O porto da Cargill, ironicamente instalado bem na frente dos prédios do Ibama e do ICMBio, é a mais vistosa evidência do avanço do agronegócio na região. Só no município de Santarém a área plantada de soja saltou de menos de 5 mil hectares, em 2004, para aproximadamente 30 mil, em 2022. Como consequência direta, novos portos para escoamento dos grãos estão em construção em diversos pontos do rio Tapajós.

Em apenas dez anos, o número de portos na região dobrou, segundo levantamento da organização não governamental Terra de Direitos, que acompanha e disponibiliza o avanço dessas obras em um detalhado site na internet.

Em Santarém, estão em operação 13 portos. Em Itaituba, são 14, além de outros seis previstos e dois em construção. Em Rurópolis, localizada no entroncamento entre a BR-163 e a Transamazônica, há um porto em construção e mais quatro previstos.

Segundo a ONG, “nenhum desses portos realizou o processo de consulta prévia aos indígenas, quilombolas e demais povos e comunidades tradicionais”. As empresas se valem do chamado “licenciamento corretivo”, ou seja, elas se “adaptam” desde que paguem uma multa, o que compensa, ao final do processo.

“Arcar com multa do licenciamento corretivo pode ser visto como mais rentável para as empresas do que seguir os ritos ordinários do processo de licenciamento”, diz a Terra de Direitos.

A doutora em direito socioambiental pela PUC do Paraná Bruna Balbi, coordenadora do Programa Amazônia da Terra de Direitos, disse que a grande expansão da soja na região do Tapajós traz diversos impactos, como a própria movimentação das barcaças nos rios da região ou o “uso muito intensivo de agrotóxicos”, passando pelo aumento da movimentação das carretas nas rodovias. Um dos principais reflexos da expansão da soja é a saída de pequenos agricultores das comunidades tradicionais.

“A gente tem comunidades inteiras que eram da agricultura familiar e que hoje viraram plantações, grandes plantações de monocultura, principalmente soja e milho.”

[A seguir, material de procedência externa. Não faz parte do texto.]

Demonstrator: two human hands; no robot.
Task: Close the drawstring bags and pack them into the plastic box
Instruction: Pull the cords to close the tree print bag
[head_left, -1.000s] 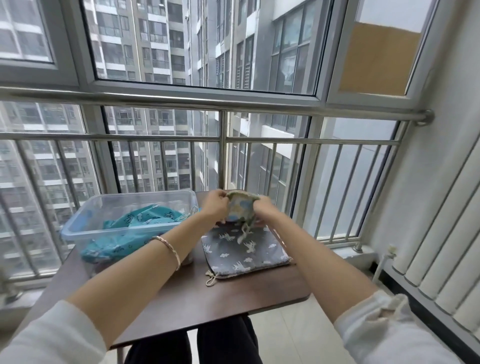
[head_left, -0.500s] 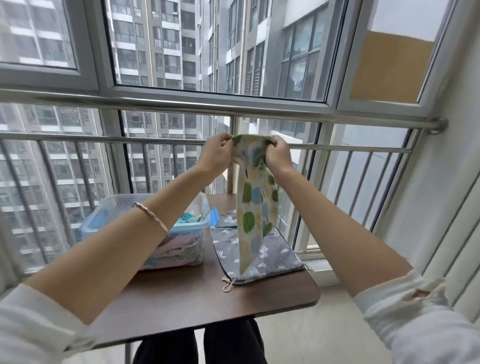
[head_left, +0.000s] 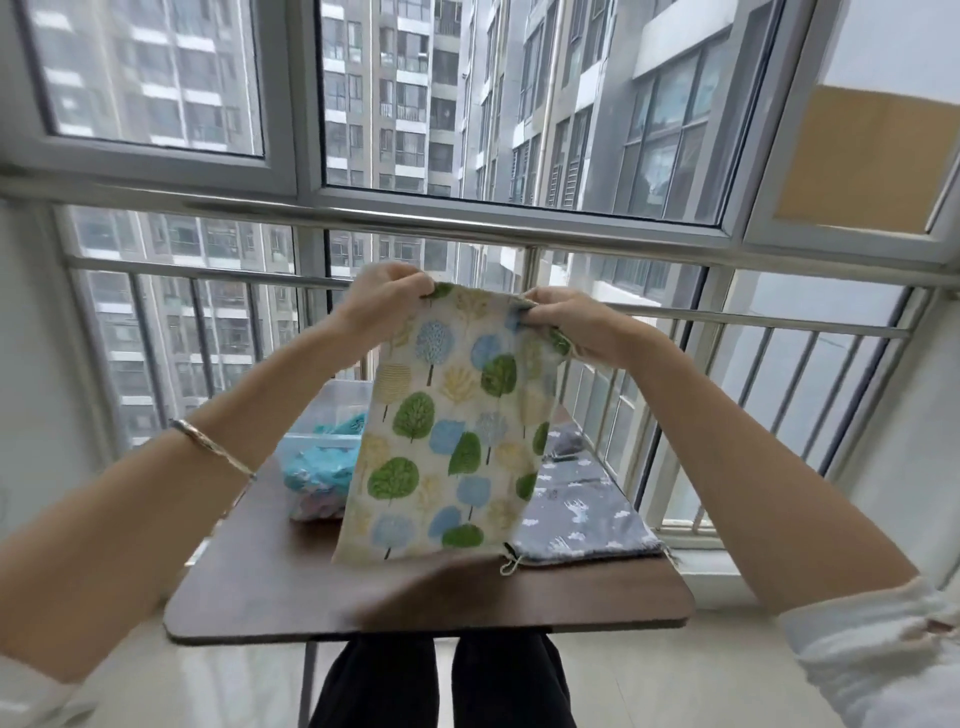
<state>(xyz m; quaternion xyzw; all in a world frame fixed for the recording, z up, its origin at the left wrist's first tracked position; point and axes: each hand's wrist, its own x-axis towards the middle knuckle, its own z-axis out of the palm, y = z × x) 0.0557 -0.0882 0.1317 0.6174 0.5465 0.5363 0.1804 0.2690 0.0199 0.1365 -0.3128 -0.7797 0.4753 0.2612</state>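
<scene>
A cream drawstring bag with green and blue trees (head_left: 452, 436) hangs flat in the air above the table. My left hand (head_left: 387, 296) pinches its top left corner and my right hand (head_left: 566, 325) pinches its top right corner. A grey drawstring bag with white deer and clouds (head_left: 582, 514) lies flat on the table's right side, its cord end at the front edge. The clear plastic box (head_left: 322, 415) stands at the back left, partly hidden behind the hanging bag, with teal and pink bags inside.
The small brown table (head_left: 322, 597) stands over my legs. A metal railing (head_left: 727, 322) and windows close off the far side, close behind the table. A white wall runs along the right.
The tree bag went from a bunch in both hands low over the grey bag to hanging raised; now my hands have drawn apart and it is spread flat.
</scene>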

Um estudo de 2024 do Instituto de Pesquisas Espaciais (Inpe) detectou a rápida “reconfiguração do espaço agrário” em Santarém, com “o deslocamento de partes de pequenos agricultores que ocupavam a área do planalto santareno em direção a áreas periféricas da região de Santarém, assim como o deslocamento de alguns pequenos produtores para os centros urbanos”. As áreas de agricultura familiar diminuíram sua participação no território de 3,7% para 0,8% apenas entre 2004 e 2014.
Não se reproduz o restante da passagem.